#channel #map #mpsc #iterator

transformable_channels

Rust channels are a convenient abstraction, but for many uses cases, they miss high-level transformations such as map, filter, … . This crate introduces them.

2 releases

Uses old Rust 2015

0.1.1 Mar 13, 2016
0.1.0 Mar 13, 2016

#2216 in Rust patterns

MPL-2.0 license

20KB
312 lines

Build Status

Documentation

The problem at hand

Consider an event loop, defined as follows:

let (tx, rx) = channel();
thread::spawn(move || {
  for event in rx {
    match event {
      UIEvent::KeyboardEvent(ev) => { ... },
      UIEvent::MouseEvent(ev) => { ... },
      ...
    }
  }
});

Now, imagine a system library that can watch for keyboard events, with the following signature:

impl ThirdPartyLibrary {
  fn register_watch(&self, on_event: Sender<PrimitiveKeyboardEvent>) -> ...;
}

How can we interact with this library? Well, with Sender, the only way is to fire another thread, as follows:

let (tx2, rx2) = channel();
let tx = tx.clone(); // That's the tx for my event loop, see above.
thread::spawn(move || {
  for ev in rx {
    match tx.send(UIEvent::KeyboardEvent(ev) {
      Ok(_) => {},
      Err(_) => return, // Cleanup if nobody is listening anymore.
    }
  }
});

third_party_library.register_watch(tx2);

Wouldn't it be nicer and more resource-efficient if we could write the following and have it work without spawning a thread?

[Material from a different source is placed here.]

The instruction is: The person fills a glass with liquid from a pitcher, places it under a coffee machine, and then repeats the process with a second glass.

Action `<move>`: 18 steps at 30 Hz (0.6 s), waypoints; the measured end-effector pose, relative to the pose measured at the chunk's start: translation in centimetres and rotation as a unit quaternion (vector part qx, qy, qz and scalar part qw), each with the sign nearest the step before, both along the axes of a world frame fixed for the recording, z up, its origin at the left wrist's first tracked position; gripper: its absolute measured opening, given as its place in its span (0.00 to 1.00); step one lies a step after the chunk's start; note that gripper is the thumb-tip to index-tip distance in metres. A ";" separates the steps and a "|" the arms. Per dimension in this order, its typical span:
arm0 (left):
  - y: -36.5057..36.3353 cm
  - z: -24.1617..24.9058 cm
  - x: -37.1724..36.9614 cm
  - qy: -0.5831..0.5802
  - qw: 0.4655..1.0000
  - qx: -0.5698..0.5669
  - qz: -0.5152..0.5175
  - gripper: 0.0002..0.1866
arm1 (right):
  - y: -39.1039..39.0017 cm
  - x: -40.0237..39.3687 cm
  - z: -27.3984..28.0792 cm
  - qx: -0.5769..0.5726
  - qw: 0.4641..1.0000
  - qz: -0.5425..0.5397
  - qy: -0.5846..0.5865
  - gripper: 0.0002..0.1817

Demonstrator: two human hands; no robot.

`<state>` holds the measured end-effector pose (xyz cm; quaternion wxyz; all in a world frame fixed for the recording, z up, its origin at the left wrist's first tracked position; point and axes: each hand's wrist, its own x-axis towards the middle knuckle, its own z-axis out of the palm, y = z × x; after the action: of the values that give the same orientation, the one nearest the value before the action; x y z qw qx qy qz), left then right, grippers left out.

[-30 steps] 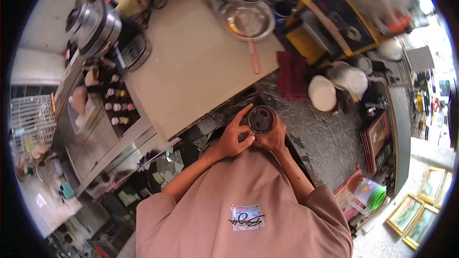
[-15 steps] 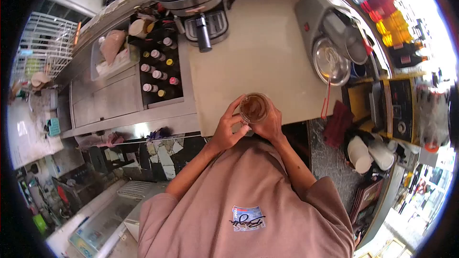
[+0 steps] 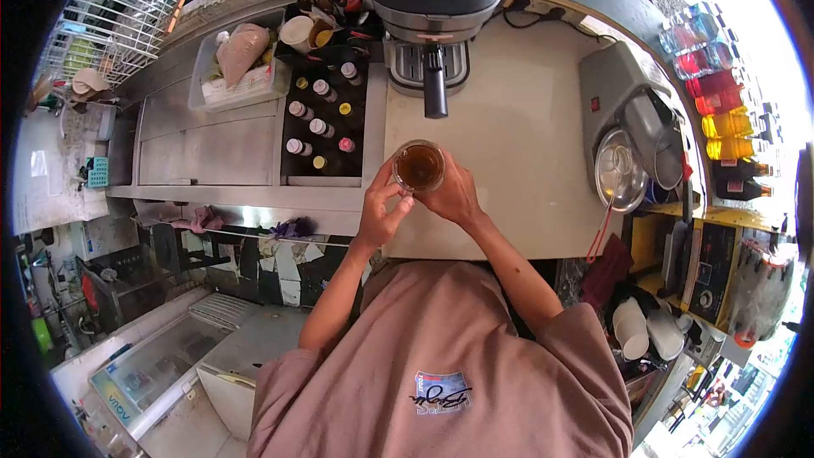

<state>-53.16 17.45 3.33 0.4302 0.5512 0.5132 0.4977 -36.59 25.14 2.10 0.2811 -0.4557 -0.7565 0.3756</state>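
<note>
A clear glass cup (image 3: 419, 167) with brown liquid in it is held between both hands above the left part of the pale counter (image 3: 500, 136). My left hand (image 3: 381, 214) is closed at the cup's left and near side, with thumb and fingers against the glass. My right hand (image 3: 453, 196) wraps round the right side; some of its fingers are hidden behind the cup. Beyond the cup stands an espresso machine (image 3: 437, 0) with its black portafilter handle (image 3: 435, 85) pointing toward me.
Several capped bottles (image 3: 322, 127) stand in a sunken compartment on the left, beside a plastic tub (image 3: 242, 68). A grey appliance (image 3: 623, 89) with a metal bowl (image 3: 621, 171) sits at the right. White cups (image 3: 630, 329) lie near the right edge, below coloured bottles (image 3: 721, 102).
Both hands and the cup have moved left across the counter, closer to the bottle compartment and the espresso machine. The camera view has shifted too. Both hands still hold the cup.
</note>
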 end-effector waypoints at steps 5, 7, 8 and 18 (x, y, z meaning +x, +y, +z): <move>2.1 -1.2 -2.0 -0.024 1.000 -0.016 0.009 0.10 | 1.9 -1.9 -1.0 0.025 1.000 -0.007 -0.006 0.43; 3.2 -1.1 -2.5 -0.017 1.000 0.004 0.001 0.11 | 2.8 -2.3 -0.9 0.017 1.000 -0.007 -0.009 0.42; 3.6 -1.3 -2.6 -0.019 1.000 0.000 0.001 0.11 | 3.2 -2.5 -0.9 0.010 1.000 -0.008 -0.008 0.41; 7.4 -2.2 -4.0 -0.006 1.000 0.021 -0.016 0.13 | 5.9 -3.1 -0.6 0.019 1.000 -0.012 -0.014 0.35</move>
<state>-57.14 24.81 1.13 0.4295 0.5656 0.4907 0.5047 -39.69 30.99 1.49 0.2835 -0.4643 -0.7621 0.3510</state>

third_party_library.register_watch(tx.map(|ev| UIEvent::KeyboardEvent(ev)));

Now, let's assume that the situation is slightly more complicated and that our system needs to handle several keyboards. Now, we need to label each keyboard with a unique key.

With Sender, the only solution is to fire one thread per keyboard, i.e.

let key = ...;
let (tx3, rx3) = channel();
let tx = tx.clone(); // That's the tx for my event loop, see above.
thread::spawn(move || {
  for ev in rx {
    match tx.send(UIEvent::KeyboardEvent(key, ev) {
      Ok(_) => {},
      Err(_) => return, // Cleanup if nobody is listening anymore.
    }
  }
});

third_party_library.register_watch(tx3);

Wouldn't it be nicer and more resource-efficient if we could write the following and have it work without spawning a thread?

let key = ...;
third_party_library.register_watch(tx.map(move |ev| UIEvent::KeyboardEvent(key, ev)));

This crate is designed to make the nicer and more resource-efficient strategy possible.